- _TASK PROMPT_
Leaving out any pictures, transcribe every record exactly.

(Collected data entries)
****

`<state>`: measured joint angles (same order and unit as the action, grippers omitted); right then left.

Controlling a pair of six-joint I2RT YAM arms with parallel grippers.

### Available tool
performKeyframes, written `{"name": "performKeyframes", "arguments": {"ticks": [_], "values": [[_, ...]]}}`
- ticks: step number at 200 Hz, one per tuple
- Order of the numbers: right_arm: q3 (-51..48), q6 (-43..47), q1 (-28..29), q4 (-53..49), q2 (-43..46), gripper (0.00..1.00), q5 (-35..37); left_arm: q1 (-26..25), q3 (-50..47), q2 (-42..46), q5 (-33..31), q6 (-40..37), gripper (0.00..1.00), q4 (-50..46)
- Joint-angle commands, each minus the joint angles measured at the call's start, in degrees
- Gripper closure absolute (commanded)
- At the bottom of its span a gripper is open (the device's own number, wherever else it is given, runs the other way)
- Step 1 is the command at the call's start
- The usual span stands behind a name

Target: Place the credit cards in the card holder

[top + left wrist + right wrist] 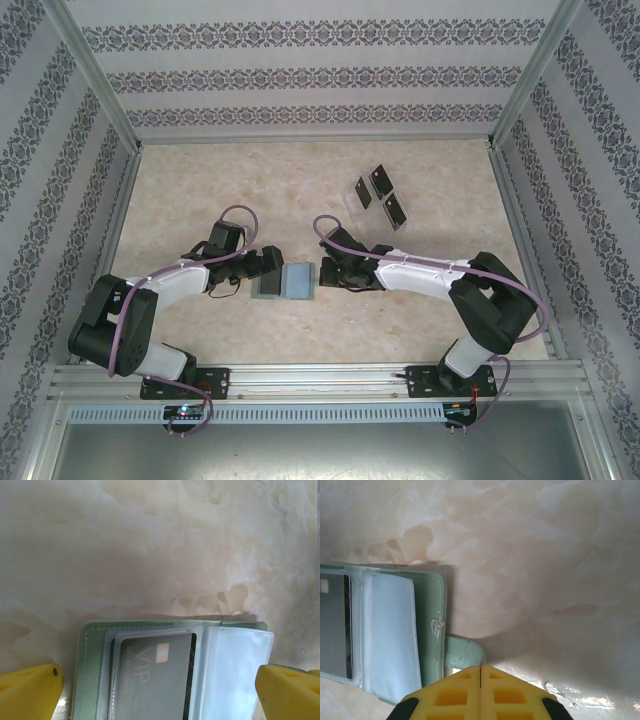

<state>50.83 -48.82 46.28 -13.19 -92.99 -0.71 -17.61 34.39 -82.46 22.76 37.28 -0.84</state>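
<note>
Though already loaded with one VIP card [152,675], card holder [285,283]: lying open and flat on marbled surface [200,190], between both arms, clear sleeves up.
Credit cards [396,210]: three black ones grouped toward far right, well apart from holder; apparently yet to be fetched.
Left pincer [160,695]: spread wide, yellow fingers [30,690] flanking holder's two outer edges, gripping nothing.
Right pincer [480,672]: pressed together, tips just beside or on pale green tab [465,651]; nothing visible between pads, contact with tab impossible to confirm.
Risk at tab: sideways skid or half-fold of holder from any drag or lift by closed tips, soft cover offering little resistance.
Risk at left side: squeeze across holder likely to buckle cover and bow sleeves, possibly working VIP card out of its pocket.
Risk at empty sleeve [390,630]: glossy, limp, narrow-mouthed; likely to flop shut or snag a card's corner without holder pinned flat.
Risk at pickup: thin cards, hard to pinch by an edge; slips or double grabs likely, given close grouping.
Risk of collision: both wrists crowded at holder; little room for right arm's return with a card unless left held steady.
</note>
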Motion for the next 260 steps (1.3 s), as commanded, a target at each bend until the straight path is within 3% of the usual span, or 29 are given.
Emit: {"name": "performKeyframes", "arguments": {"ticks": [1, 67, 119, 199, 233, 260], "values": [[-1.2, 0.9, -0.6, 0.8, -1.0, 1.00, -0.8, -0.2, -0.9, -1.6, 2.9, -0.9, 0.00, 4.2], [-1.4, 1.0, -1.2, 2.4, -1.6, 1.00, -2.1, -1.9, -1.7, 4.6, 8.9, 4.1, 0.00, 9.9], [-1.4, 1.2, -1.4, 3.0, -1.7, 1.00, -2.5, -5.1, -1.7, 7.8, 9.0, 9.2, 0.00, 13.0], [-3.2, 0.7, -2.0, 4.0, 0.2, 1.00, -2.6, -16.7, 0.5, -0.8, 3.0, 15.4, 0.00, 22.3], [-4.5, 0.5, -2.2, 4.8, 1.4, 1.00, -2.7, -17.8, -0.8, -3.1, -1.1, 17.7, 0.00, 25.8], [-5.2, 0.3, -2.3, 5.0, 2.5, 0.84, -2.6, -17.9, -0.2, -0.9, -4.4, 17.2, 0.00, 22.8]]}}
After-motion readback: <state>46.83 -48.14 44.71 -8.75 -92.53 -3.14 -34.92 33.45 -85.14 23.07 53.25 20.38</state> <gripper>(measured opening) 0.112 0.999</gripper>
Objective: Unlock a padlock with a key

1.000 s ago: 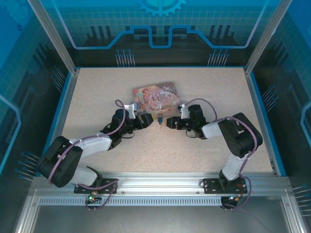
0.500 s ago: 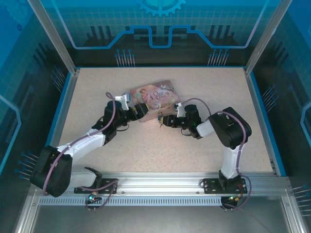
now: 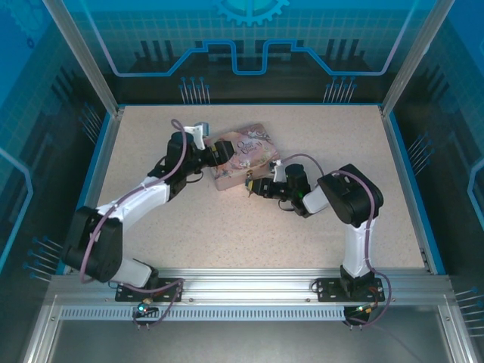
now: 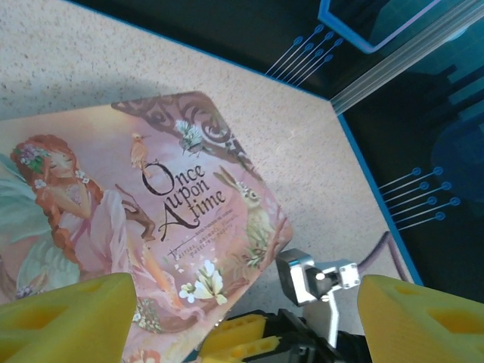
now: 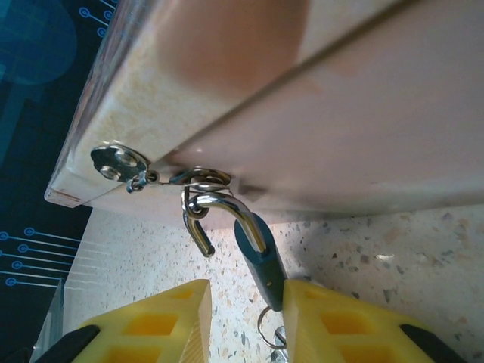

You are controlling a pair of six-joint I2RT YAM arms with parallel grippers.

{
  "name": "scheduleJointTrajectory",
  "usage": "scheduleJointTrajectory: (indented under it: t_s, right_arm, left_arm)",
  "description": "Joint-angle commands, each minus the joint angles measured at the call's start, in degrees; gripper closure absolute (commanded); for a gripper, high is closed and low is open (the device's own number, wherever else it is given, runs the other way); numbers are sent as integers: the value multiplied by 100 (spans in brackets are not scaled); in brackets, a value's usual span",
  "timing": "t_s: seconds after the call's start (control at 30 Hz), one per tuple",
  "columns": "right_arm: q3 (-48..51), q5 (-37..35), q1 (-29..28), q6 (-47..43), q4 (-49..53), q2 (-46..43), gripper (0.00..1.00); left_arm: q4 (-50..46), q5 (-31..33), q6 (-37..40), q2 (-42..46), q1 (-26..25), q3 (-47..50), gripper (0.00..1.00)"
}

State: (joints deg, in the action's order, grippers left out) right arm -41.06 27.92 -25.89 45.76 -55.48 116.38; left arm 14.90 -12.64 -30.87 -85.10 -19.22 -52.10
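Right wrist view: padlock (image 5: 261, 261) hangs from hasp ring on tin (image 5: 318, 113), shackle (image 5: 225, 203) tip free, so likely unlocked. R gripper (image 5: 246, 306) has narrowed round lock body, gap on one side, not clamped. L gripper (image 3: 221, 153) has shifted over tin lid, jaws wide, empty.

Padlock's (image 5: 259, 253) lower end slips out of sight beside the right gripper's yellow finger (image 5: 344, 325). Key ring (image 5: 266, 330) gets chopped by the bottom edge (key itself, can't make out). Tin box (image 4: 151, 219) runs off the left wrist view's left edge.
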Motion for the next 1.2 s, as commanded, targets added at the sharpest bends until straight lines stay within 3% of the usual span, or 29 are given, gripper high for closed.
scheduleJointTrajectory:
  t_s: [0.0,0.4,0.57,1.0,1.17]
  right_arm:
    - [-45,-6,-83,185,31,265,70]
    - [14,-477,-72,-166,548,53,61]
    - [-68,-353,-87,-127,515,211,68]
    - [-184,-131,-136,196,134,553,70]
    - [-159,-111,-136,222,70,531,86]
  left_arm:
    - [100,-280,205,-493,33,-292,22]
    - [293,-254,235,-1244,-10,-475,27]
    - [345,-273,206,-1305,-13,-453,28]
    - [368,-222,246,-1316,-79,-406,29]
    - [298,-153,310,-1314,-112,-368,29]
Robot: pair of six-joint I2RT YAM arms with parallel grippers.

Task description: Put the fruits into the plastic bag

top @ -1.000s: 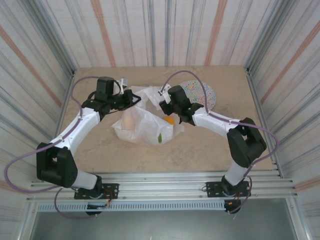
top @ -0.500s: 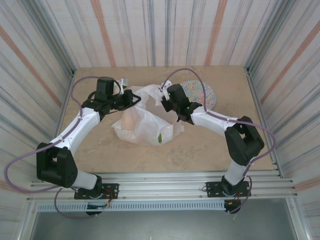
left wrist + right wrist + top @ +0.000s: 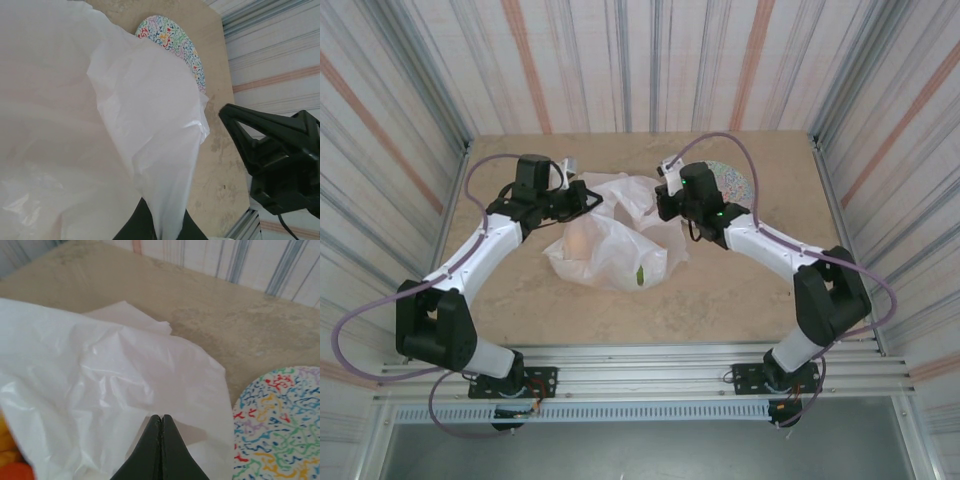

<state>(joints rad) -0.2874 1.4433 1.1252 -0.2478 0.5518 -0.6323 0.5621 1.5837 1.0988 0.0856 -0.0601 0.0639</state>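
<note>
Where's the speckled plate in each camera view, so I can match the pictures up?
Top external: the speckled plate sits right of centre in the upper middle, just right of the plastic bag.
Left wrist: top centre, its near edge covered by the bag.
Right wrist: bottom right corner, beside the bag.
Shared landmark: the white plastic bag, next to the plate in every view.
</note>
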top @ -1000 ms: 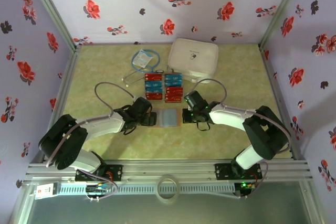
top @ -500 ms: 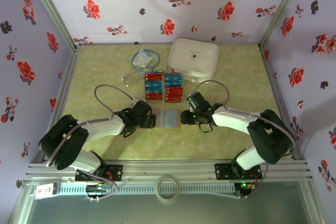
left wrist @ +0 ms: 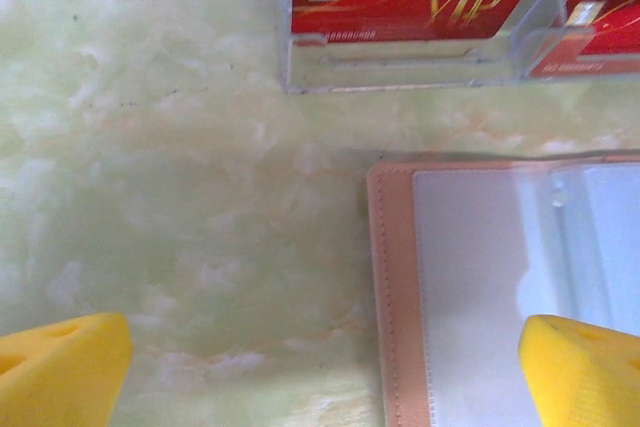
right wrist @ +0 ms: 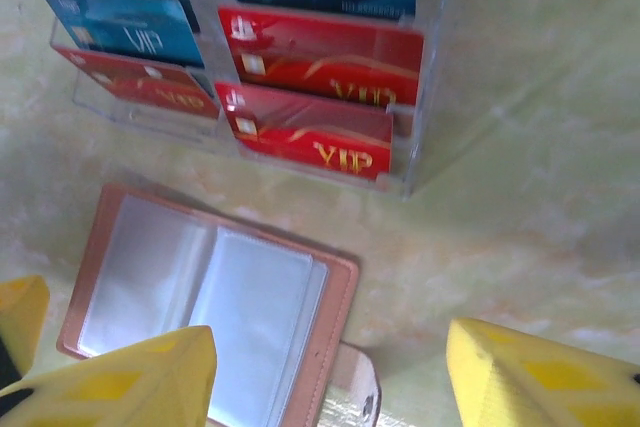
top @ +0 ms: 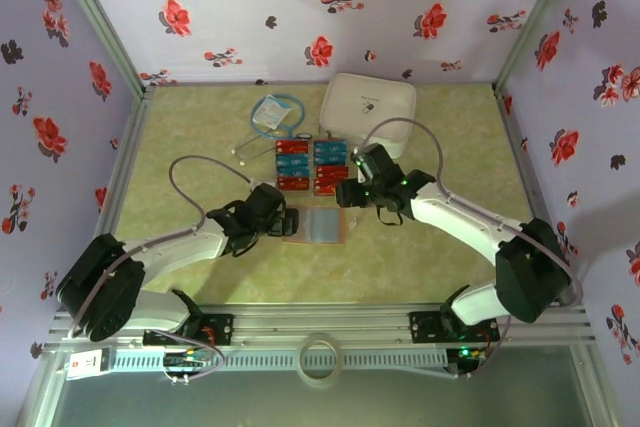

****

- _ANSWER FOR THIS EXERCISE_
`<state>`: measured joint angles (same order and unit as the action, grippers omitted); right then left.

Controlling a pair of six-joint I2RT YAM arms with parallel grippers.

### Available tool
performKeyframes, written `{"name": "performKeyframes", "arguments": {"ticks": [_], "values": [[_, ...]]}}`
- ticks: step number at 200 Hz, one per tuple
- Order of the numbers: right_arm: q3 (-51..48), q6 (-43..47), q1 (-28..29), q4 (-53..49), q2 (-43..46), gripper (0.00..1.00), q5 (-35..37); left_arm: q1 (-26..25), q3 (-50..47), q2 (-42..46), q5 (-33..31), q6 (-40..37), gripper (0.00..1.00), q4 (-50..46)
- Joint-angle commands, each minus the joint angles measured at the call's start, in degrees
- Gripper closure absolute (commanded)
- At the bottom of its span a gripper is open (the device's own number, wherever else it is given, runs the other way)
- Step 1 is the command at the call's start
- The usual span stands behind a name

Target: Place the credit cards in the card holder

[top + left wrist + right wrist] 

<state>50.83 -48.82 46.28 -13.19 -92.99 -0.71 -17.61 34.39 -82.46 22.76 37.28 -0.84</state>
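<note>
Though already loaded with one VIP card [152,675], card holder [285,283]: lying open and flat on marbled surface [200,190], between both arms, clear sleeves up.
Credit cards [396,210]: three black ones grouped toward far right, well apart from holder; apparently yet to be fetched.
Left pincer [160,695]: spread wide, yellow fingers [30,690] flanking holder's two outer edges, gripping nothing.
Right pincer [480,672]: pressed together, tips just beside or on pale green tab [465,651]; nothing visible between pads, contact with tab impossible to confirm.
Risk at tab: sideways skid or half-fold of holder from any drag or lift by closed tips, soft cover offering little resistance.
Risk at left side: squeeze across holder likely to buckle cover and bow sleeves, possibly working VIP card out of its pocket.
Risk at empty sleeve [390,630]: glossy, limp, narrow-mouthed; likely to flop shut or snag a card's corner without holder pinned flat.
Risk at pickup: thin cards, hard to pinch by an edge; slips or double grabs likely, given close grouping.
Risk of collision: both wrists crowded at holder; little room for right arm's return with a card unless left held steady.
</note>
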Motion for the next 260 steps (1.3 s), as commanded, a target at each bend until the straight path is within 3% of the usual span, or 29 are given.
Emit: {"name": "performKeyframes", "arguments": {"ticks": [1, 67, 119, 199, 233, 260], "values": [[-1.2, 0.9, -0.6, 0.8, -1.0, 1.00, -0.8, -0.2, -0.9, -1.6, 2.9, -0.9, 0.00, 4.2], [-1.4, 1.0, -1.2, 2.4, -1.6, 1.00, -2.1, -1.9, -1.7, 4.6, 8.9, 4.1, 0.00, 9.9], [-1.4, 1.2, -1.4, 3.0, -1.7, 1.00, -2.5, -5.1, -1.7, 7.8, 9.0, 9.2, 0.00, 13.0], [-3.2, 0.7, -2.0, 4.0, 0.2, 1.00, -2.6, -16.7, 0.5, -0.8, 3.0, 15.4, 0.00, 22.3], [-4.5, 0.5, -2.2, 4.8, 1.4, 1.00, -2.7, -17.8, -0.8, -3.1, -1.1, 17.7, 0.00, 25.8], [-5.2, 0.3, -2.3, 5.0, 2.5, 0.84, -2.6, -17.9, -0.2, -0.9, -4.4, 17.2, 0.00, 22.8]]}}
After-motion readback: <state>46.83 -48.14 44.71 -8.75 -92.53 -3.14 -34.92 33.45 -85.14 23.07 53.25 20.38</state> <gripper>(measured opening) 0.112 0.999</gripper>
Objective: Unlock a padlock with a key

1.000 s ago: 
0.500 s ago: 
now: 
now: 
now: 

You are controlling a pair of six-joint I2RT YAM arms with parallel grippers.

{
  "name": "scheduleJointTrajectory",
  "usage": "scheduleJointTrajectory: (indented under it: t_s, right_arm, left_arm)",
  "description": "Joint-angle commands, each minus the joint angles measured at the call's start, in degrees; gripper closure absolute (commanded); for a gripper, high is closed and low is open (the device's own number, wherever else it is given, runs the other way); numbers are sent as integers: the value multiplied by 100 (spans in brackets are not scaled); in brackets, a value's usual span",
  "timing": "t_s: seconds after the call's start (control at 30 Hz), one per tuple",
  "columns": "right_arm: q3 (-48..51), q5 (-37..35), q1 (-29..28), q6 (-47..43), q4 (-49..53), q2 (-46..43), gripper (0.00..1.00); left_arm: q4 (-50..46), q5 (-31..33), q6 (-37..40), q2 (-42..46), q1 (-26..25), q3 (-47..50), gripper (0.00..1.00)"
}

State: (joints deg, in the action's order, grippers left out) right arm -41.06 27.92 -25.89 45.76 -55.48 116.38; left arm 14.90 -12.64 -30.87 -85.10 -19.22 -52.10
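Right wrist view: padlock (image 5: 261, 261) hangs from hasp ring on tin (image 5: 318, 113), shackle (image 5: 225, 203) tip free, so likely unlocked. R gripper (image 5: 246, 306) has narrowed round lock body, gap on one side, not clamped. L gripper (image 3: 221, 153) has shifted over tin lid, jaws wide, empty.

Padlock's (image 5: 259, 253) lower end slips out of sight beside the right gripper's yellow finger (image 5: 344, 325). Key ring (image 5: 266, 330) gets chopped by the bottom edge (key itself, can't make out). Tin box (image 4: 151, 219) runs off the left wrist view's left edge.
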Motion for the next 1.2 s, as commanded, targets added at the sharpest bends until straight lines stay within 3% of the usual span, or 29 are given, gripper high for closed.
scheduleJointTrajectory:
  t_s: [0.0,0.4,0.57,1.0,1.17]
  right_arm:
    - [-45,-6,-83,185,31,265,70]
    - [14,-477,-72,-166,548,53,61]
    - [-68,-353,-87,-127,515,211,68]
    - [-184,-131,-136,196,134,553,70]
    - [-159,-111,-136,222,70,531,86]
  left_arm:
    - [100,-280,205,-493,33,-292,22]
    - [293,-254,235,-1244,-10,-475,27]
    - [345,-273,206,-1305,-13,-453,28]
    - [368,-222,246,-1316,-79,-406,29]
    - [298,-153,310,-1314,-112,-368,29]
Robot: pair of six-joint I2RT YAM arms with parallel grippers.

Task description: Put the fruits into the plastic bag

top @ -1.000s: 
top @ -0.500s: 
left wrist + right wrist + top @ +0.000s: 

<state>(joints rad) -0.2874 1.4433 1.1252 -0.2478 0.5518 -0.6323 0.5621 1.5837 1.0988 0.0856 -0.0601 0.0639</state>
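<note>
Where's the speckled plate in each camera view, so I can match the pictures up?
Top external: the speckled plate sits right of centre in the upper middle, just right of the plastic bag.
Left wrist: top centre, its near edge covered by the bag.
Right wrist: bottom right corner, beside the bag.
Shared landmark: the white plastic bag, next to the plate in every view.
</note>
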top @ -1000 ms: 
top @ -500 ms: 
left wrist @ +0 ms: 
right wrist @ +0 ms: 
top @ +0 ms: 

No further work is required for this exercise.